Interfaces and APIs
Interfaces & APIs
Following basic interface is available from user's perspective
client_ml_helper
//creates bucket
i/p - {"bucket_name":"myname", "access_key":"akey", "secret_key":"skey"
int create_bucket(char *bucket_info);**- //sets bucket - which bucket to use for any operation within this class
//i/p - {"bucket_name":"myname", "access_key":"akey", "secret_key":"skey"}
void set_bucket(char *bucket_info); - //key is the key of the file using which the brs will store it
//fpath is full path of the file on local fs, iop is flag for operation put
int upload_file(char *key, char *fpath, insert_options iop); - //train req : It depends on what kind of algo is requested.
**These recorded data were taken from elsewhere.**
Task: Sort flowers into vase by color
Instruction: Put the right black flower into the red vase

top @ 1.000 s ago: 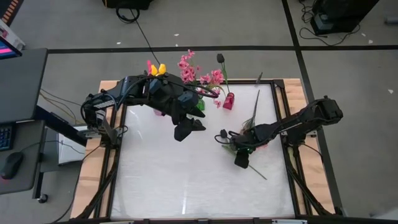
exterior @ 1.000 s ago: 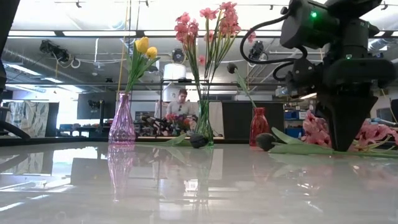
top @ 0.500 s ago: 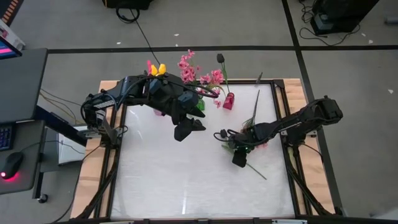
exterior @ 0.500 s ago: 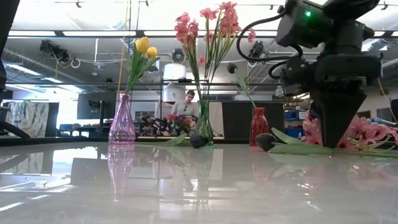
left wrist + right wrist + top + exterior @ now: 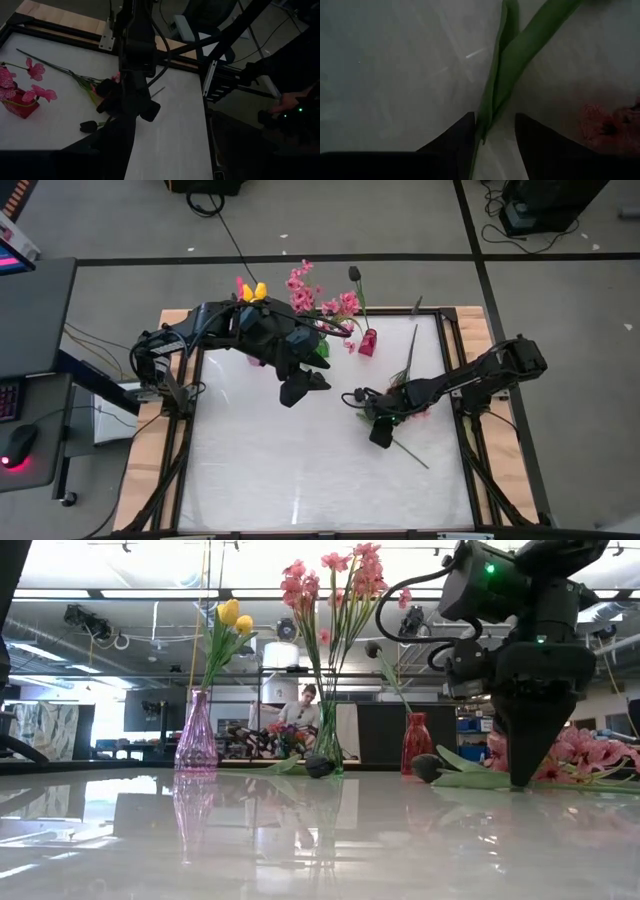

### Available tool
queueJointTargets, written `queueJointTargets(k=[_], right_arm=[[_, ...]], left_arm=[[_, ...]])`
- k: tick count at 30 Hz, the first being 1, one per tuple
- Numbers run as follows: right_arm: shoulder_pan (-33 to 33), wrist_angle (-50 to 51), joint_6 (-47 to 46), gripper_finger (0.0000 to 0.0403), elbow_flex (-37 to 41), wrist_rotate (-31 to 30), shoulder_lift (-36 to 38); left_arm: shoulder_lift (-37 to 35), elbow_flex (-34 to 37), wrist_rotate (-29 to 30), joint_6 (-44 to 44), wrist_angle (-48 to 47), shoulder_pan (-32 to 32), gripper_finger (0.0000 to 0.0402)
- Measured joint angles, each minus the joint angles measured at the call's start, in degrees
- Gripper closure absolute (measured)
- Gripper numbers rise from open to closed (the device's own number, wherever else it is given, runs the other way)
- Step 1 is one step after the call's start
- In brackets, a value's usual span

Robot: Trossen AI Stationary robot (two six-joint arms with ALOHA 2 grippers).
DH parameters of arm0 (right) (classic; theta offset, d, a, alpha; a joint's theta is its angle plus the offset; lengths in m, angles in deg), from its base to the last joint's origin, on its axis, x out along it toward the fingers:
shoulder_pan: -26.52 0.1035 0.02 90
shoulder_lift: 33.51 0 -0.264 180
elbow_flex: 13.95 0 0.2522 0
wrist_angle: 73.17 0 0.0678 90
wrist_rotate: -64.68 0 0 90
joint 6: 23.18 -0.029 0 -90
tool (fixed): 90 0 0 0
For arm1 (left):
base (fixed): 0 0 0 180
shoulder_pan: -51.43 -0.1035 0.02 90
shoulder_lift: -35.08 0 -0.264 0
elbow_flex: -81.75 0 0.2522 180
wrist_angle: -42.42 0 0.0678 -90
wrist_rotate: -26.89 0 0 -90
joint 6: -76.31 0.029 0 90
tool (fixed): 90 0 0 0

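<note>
Table [image 5: 300, 480]: near half bare, free passage for my hands. Far edge: three vases [image 5: 197, 735] in a row block approach. Right side: loose flowers [image 5: 405, 395] lying flat beneath my right hand [image 5: 380, 437].
</note>
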Motion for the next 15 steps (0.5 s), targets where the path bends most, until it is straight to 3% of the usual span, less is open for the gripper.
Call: queueJointTargets(k=[15], right_arm=[[0.8, 0.9, -1.0, 0.0263, -0.9, -2.7, -1.3]], left_arm=[[0.0, 0.0, 0.0, 0.0, 0.4, 0.0, 0.0134]])
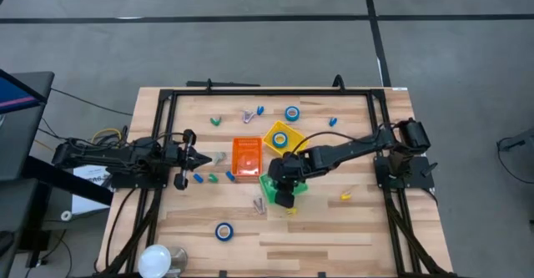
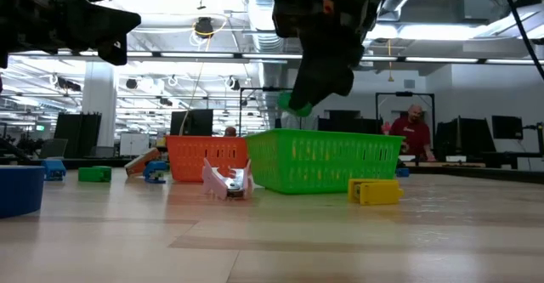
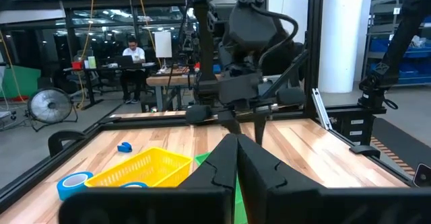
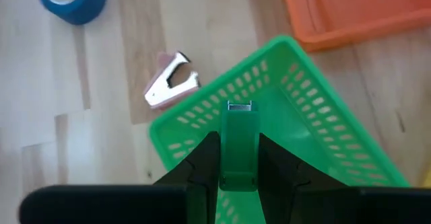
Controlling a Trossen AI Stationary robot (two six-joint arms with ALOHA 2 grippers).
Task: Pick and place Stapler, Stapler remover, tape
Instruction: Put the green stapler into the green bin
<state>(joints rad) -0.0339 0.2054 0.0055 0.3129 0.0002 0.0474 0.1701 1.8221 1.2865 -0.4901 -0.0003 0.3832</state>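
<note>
My right gripper [image 4: 239, 143] is shut on a small green stapler [image 4: 239, 126] and hangs over the green bin [image 4: 316, 123]; the low view shows the stapler [image 2: 297, 104] above the bin's rim [image 2: 327, 134]. A pink stapler remover [image 4: 172, 81] lies on the table beside the bin's wall. Tape rolls lie at the near side [image 1: 224, 231] and far side [image 1: 292, 113], with another in the yellow bin [image 1: 281, 138]. My left gripper [image 1: 188, 155] waits shut at the table's left, holding nothing. My right gripper pinches the green stapler's two long sides [image 4: 237, 163] between its two fingers. The fingers slant steeply down and lie along the stapler. Its metal front end [image 4: 239, 106] sticks out past the fingertips. The stapler hangs clear above the green bin's floor.
An orange bin [image 1: 246, 157] stands left of the green bin, the yellow bin behind it. A yellow stapler [image 1: 345, 196] lies right of the green bin. Small blue and green staplers [image 1: 213, 178] are scattered across the left and far parts of the table.
</note>
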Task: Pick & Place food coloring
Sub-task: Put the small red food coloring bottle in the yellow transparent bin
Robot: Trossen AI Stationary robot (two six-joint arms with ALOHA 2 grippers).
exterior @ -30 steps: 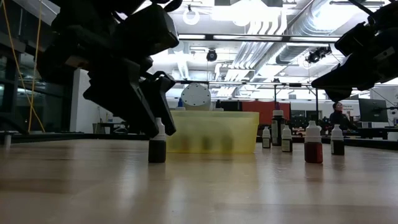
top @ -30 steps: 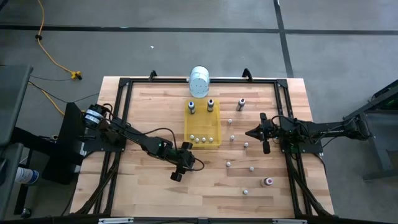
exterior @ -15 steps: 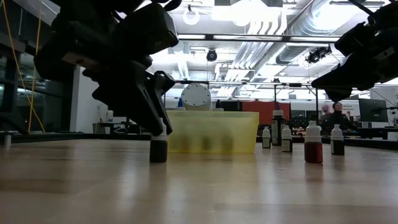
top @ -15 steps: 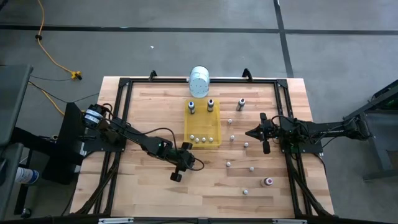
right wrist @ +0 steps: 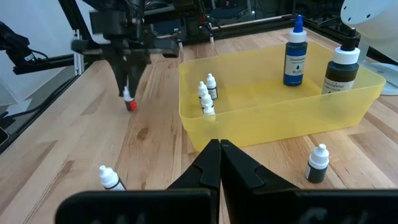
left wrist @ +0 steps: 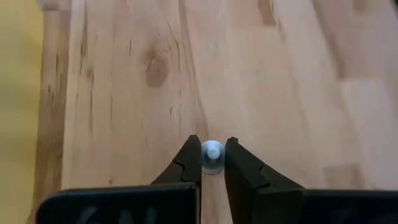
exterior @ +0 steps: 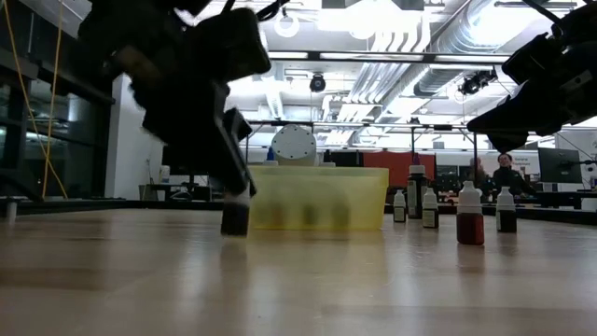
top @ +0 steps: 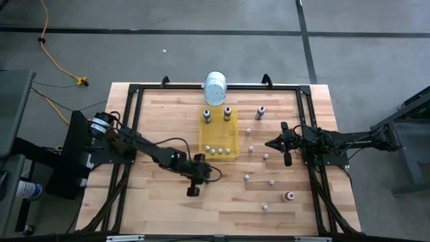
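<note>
My left gripper (top: 201,176) is shut on a tiny food coloring bottle (right wrist: 130,101) with a reddish body and white cap, near the table's middle, on the near side of the yellow tray (top: 219,138). In the low view the bottle (exterior: 235,219) hangs just above the wood. The tray holds two taller bottles (right wrist: 295,53) and several tiny ones (right wrist: 207,93). Other tiny bottles (top: 246,178) stand loose on the table's right half. My right gripper (top: 272,143) is shut and holds nothing, above the table right of the tray. My left gripper pinches the bottle's white cap (left wrist: 212,154) between its two fingertips (left wrist: 191,158). The fingers come from above, pointing steeply down. The bottle hangs upright below them, its dark body (exterior: 235,222) just clear of the table.
A large white cylindrical container (top: 216,88) lies at the table's far edge behind the tray. A black frame (top: 134,91) runs round the table's edges. A taller bottle (top: 261,111) stands right of the tray, and a reddish one (top: 290,196) at the near right. Bare wood lies at the near left.
My left gripper has shut on the bottle's cap, where a second ago its fingers stood apart on either side of it. It has then risen a little and tipped more upright, lifting the bottle just off the table.
</note>
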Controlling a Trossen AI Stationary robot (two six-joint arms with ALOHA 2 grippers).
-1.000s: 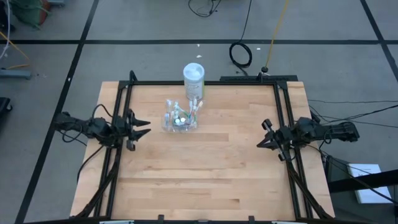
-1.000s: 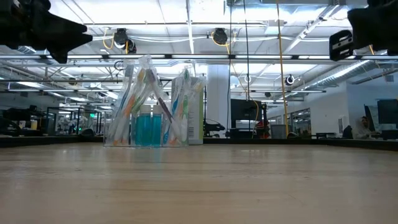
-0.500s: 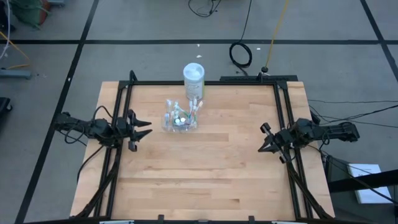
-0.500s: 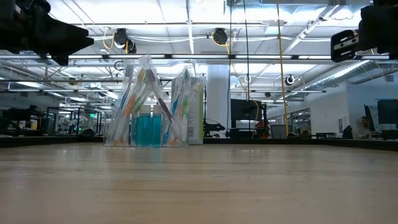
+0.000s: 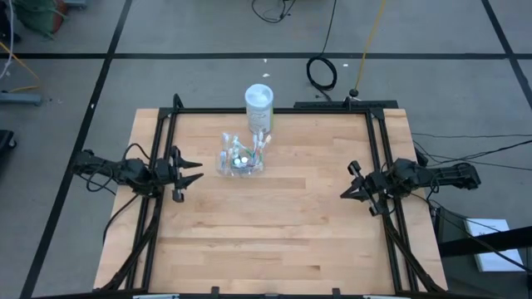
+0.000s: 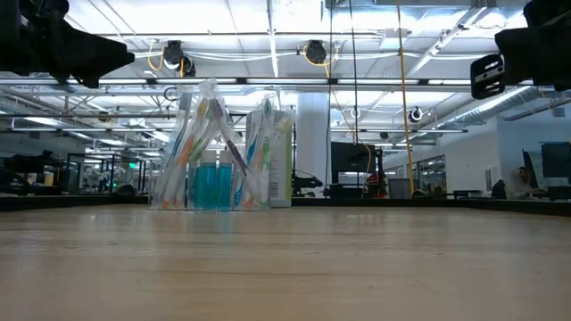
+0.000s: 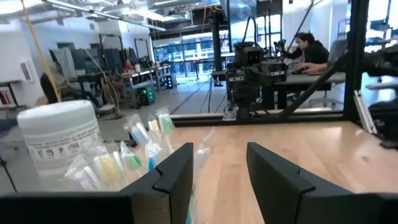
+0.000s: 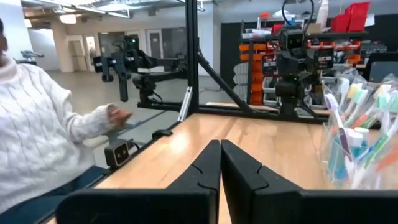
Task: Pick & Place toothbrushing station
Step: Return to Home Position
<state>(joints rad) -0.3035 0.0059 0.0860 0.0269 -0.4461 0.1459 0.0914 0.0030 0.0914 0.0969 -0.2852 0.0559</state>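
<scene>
**Evidently finished: the cup is full and both arms sit wide of it**

The tabletop (image 5: 274, 241) carries only one cluster, toward its far side, and everything else is read from the clear cup (image 5: 239, 159) there. The two arms hang above the side rails, one on each side of the cup and both well apart from it. I judge this to be a resting pose: nothing loose lies near the cup, so nothing seems left to fetch.

The left claw (image 5: 193, 173) points toward the cup with its fingers spread. A clear gap shows between them in its wrist view, and they hold nothing. The right claw (image 5: 345, 195), on the opposite side of the cup and farther from it, has its fingers pressed together on nothing and touches nothing.

A white canister (image 5: 258, 105) stands upright just behind the cup. Inside the cup the toothbrushes (image 6: 201, 143) stand heads up and fan outward, leaning on its wall, which is what keeps them from falling. The blue tubes (image 6: 212, 183) stand upright in the cup's middle, hemmed in by the brushes.
</scene>
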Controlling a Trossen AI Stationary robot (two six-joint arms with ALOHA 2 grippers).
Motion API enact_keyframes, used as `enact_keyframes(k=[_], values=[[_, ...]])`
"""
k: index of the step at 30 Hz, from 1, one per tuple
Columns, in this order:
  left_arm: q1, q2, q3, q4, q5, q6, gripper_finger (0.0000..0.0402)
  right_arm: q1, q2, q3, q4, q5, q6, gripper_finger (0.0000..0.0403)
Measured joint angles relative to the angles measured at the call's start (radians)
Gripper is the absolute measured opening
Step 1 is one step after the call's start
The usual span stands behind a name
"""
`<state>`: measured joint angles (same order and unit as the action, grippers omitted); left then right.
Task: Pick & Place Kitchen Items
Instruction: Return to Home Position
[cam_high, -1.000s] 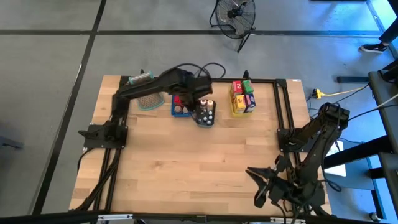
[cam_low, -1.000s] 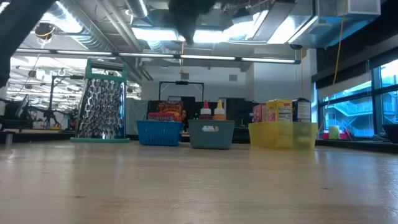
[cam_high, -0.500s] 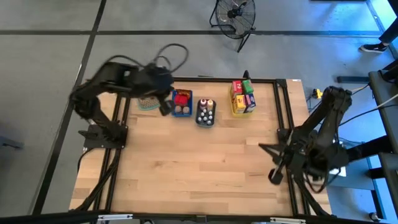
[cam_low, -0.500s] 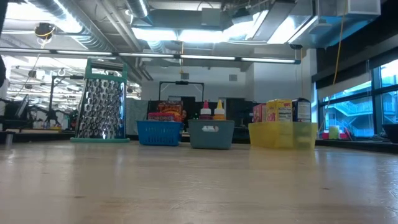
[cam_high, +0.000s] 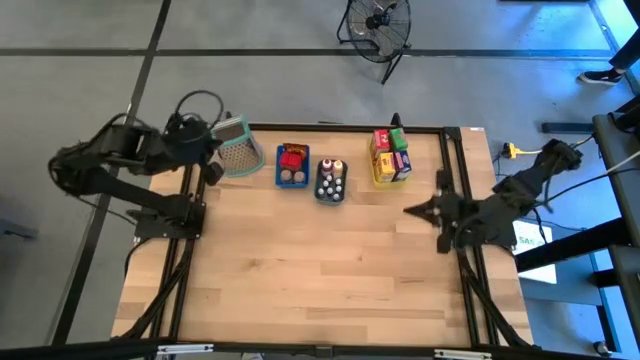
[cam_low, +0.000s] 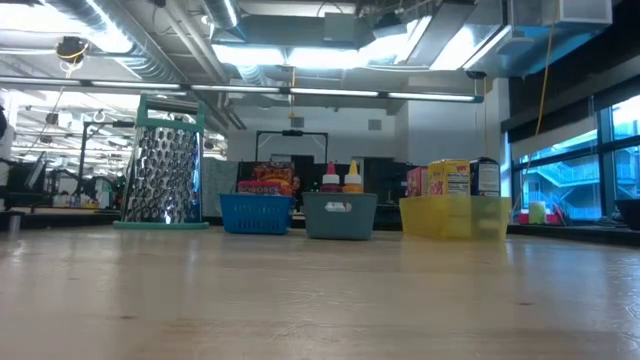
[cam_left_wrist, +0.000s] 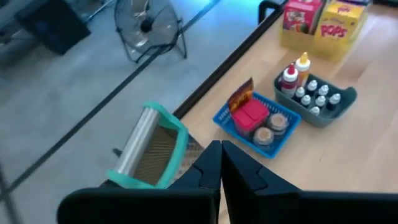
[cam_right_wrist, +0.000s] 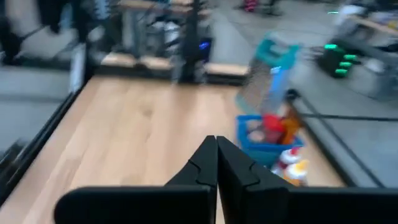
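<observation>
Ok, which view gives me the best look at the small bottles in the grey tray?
The left wrist view: it looks down into the grey tray, showing the white-capped small bottles separately. The high view shows them as tiny dots; the low view, only two taller tops above the rim; the right wrist view barely catches them.

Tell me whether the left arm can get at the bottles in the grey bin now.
Probably yes, from above: the bottles stand uncovered in the grey bin. The left gripper, shut, sits back by the grater, with the blue bin also between, so it must reach over them.
</observation>
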<state>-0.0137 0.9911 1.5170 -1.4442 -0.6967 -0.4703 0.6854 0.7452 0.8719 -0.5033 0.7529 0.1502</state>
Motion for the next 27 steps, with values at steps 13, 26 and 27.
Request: enact_keyframes(k=[13,26,27], values=[[0.0,-0.472,-0.771,0.999,0.303,0.401,0.0003,-0.059,-0.061,-0.473,0.538,-0.213,-0.206,0.0],[0.004,-0.516,-1.098,1.377,0.401,0.552,0.0002,-0.218,-0.125,-0.665,0.688,-0.422,-0.176,0.0],[0.004,-0.525,-1.115,1.381,0.402,0.553,0.0002,-0.22,-0.125,-0.678,0.706,-0.425,-0.176,0.0]])
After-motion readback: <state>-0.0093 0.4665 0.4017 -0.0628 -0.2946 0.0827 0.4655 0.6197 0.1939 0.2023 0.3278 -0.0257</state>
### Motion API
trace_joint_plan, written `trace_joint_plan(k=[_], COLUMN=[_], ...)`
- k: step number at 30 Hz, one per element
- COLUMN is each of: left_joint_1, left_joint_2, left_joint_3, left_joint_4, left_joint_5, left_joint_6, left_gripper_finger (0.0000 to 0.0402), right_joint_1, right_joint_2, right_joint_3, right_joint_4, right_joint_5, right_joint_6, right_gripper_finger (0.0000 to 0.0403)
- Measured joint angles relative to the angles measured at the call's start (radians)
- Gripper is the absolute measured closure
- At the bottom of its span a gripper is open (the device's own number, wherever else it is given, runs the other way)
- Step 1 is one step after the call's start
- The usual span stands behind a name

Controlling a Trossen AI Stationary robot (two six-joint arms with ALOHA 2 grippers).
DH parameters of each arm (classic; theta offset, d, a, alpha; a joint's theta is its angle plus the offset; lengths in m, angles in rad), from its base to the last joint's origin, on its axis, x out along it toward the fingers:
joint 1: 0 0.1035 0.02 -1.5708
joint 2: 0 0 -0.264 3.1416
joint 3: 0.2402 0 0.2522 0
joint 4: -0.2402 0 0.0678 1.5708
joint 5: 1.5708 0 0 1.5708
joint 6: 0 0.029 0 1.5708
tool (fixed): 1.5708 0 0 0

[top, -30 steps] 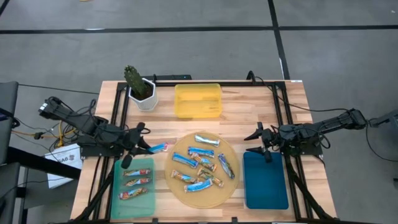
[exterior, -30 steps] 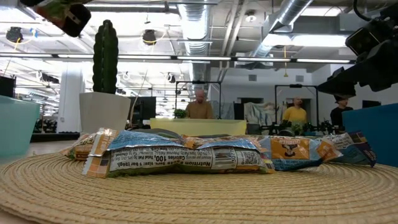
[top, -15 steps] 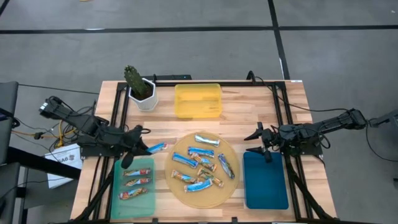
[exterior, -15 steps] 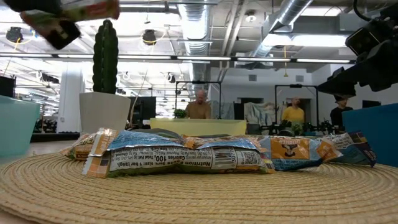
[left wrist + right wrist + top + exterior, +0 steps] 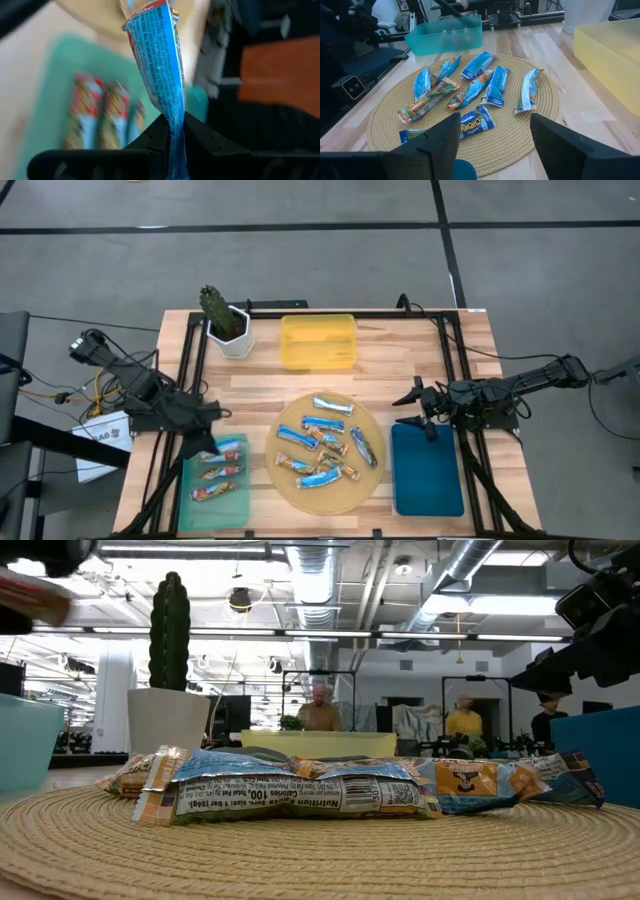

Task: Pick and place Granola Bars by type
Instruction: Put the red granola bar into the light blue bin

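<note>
Several granola bars (image 5: 325, 445) lie on the round woven mat (image 5: 372, 485) at mid-table. Three red-and-blue bars (image 5: 218, 480) lie flat in the teal tray (image 5: 197, 505) at the near left. My left gripper (image 5: 210, 440) hangs over that tray's far end, shut on a blue bar with red trim (image 5: 157, 55). My right gripper (image 5: 415, 408) waits open above the far edge of the blue tray (image 5: 428, 475); its fingers (image 5: 440, 145) have nothing between them. My left gripper pinches the blue bar by the flat sealed end of its wrapper (image 5: 173, 122), between its two fingers. The bar sticks out forward past the fingertips, lengthwise in line with them. It is lifted clear above the teal tray and slants downward toward it.
A yellow tray (image 5: 318, 342) sits at the far middle, and a potted cactus (image 5: 225, 320) stands at the far left. Black frame rails (image 5: 190, 370) run along both table sides. People stand in the room beyond the table (image 5: 322, 708).
My left gripper has carried the blue bar from the gap between tray and mat toward the table's near-left, until it is over the teal tray's far end. Meanwhile it has sunk a little and its wrist has rolled. It has stayed shut on the bar.
</note>
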Motion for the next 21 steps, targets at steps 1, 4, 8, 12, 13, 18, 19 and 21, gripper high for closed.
trace_joint_plan(k=[1,4,8,12,13,18,19,21], left_joint_1=[-0.011,-0.048,-0.092,-0.117,-0.123,-0.159,-0.17,-0.195], left_joint_2=[0.0,0.0,-0.018,-0.024,-0.024,-0.012,-0.007,0.007], left_joint_3=[0.0,0.0,0.0,0.001,0.001,0.001,0.001,0.001], left_joint_4=[0.001,0.005,0.005,-0.004,-0.01,-0.053,-0.067,-0.085], left_joint_5=[0.034,0.089,0.081,0.046,0.031,-0.03,-0.046,-0.074], left_joint_6=[-0.017,-0.048,-0.072,-0.073,-0.073,-0.072,-0.069,-0.063], left_gripper_finger=[0.0368,0.0368,0.0368,0.0368,0.0368,0.0368,0.0368,0.0368], right_joint_1=[0.0,0.0,0.0,0.0,0.0,0.0,0.0,0.0], right_joint_2=[0.0,0.0,0.0,0.0,0.0,0.0,0.0,0.0], right_joint_3=[0.0,0.0,0.0,0.0,0.0,0.0,0.0,0.0], right_joint_4=[0.0,0.0,0.0,0.0,0.0,0.0,0.0,0.0], right_joint_5=[0.0,0.0,0.0,0.0,0.0,0.0,0.0,0.0], right_joint_6=[0.0,0.0,0.0,0.0,0.0,0.0,0.0,0.0], right_gripper_finger=[0.0168,0.0168,0.0168,0.0168,0.0168,0.0168,0.0168,0.0168])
Format changes for different types
int train_model(char *req); - //req : {"account_id":"AACCEEGGIILLNN", "model_name":"my_model1"}
char *get_model_status(char *req); - //{"account_id":, "model_name":}
int del_model(char *req); - //{"account_id":, "model_name":}
int del_train_request(char *req); - //req : depends on algo etc, user ought to provide the right one
char *predict(char *req); - //get training requests for a given account - all training requests
//req : {account_id:"aacid"}
resultset *get_training_requests(char *req); - //count models for a given account, all the models
//req : {account_id:"aacid"}
long count_models(char *req); - //This is to re-init the model data manager in case we would like to change the
//IP:PORT info for BRS, useful because BRS mostly will be separate and mostly static
//but may change due to load etc, as BRS can scale linearly
//req : {"bucket_info", "brs_ip", "brs_port"}
int reinit_mdm(char *req); - //how many objects are using this reference
int get_ref_count(); - //get the handle of BRS - useful only for embd as client should never bother about this
bangdb_resource_manager *get_brs(); - //this is to test if brs is local to the BE server DB bool is_brs_local();
- void clean_ml_helper();
For developer, we have following interfaces
Development Interfaces, classes
- iq_train_predict
- model_data_manager
- pred_housekeep
- iqconvert
- ml_bangdb
Out of these, iq_train_predict is the interface which we need to implement for every new algo we add. For ex, we have svm_train_predict for svm, similarly ie_train_predict for IE etc.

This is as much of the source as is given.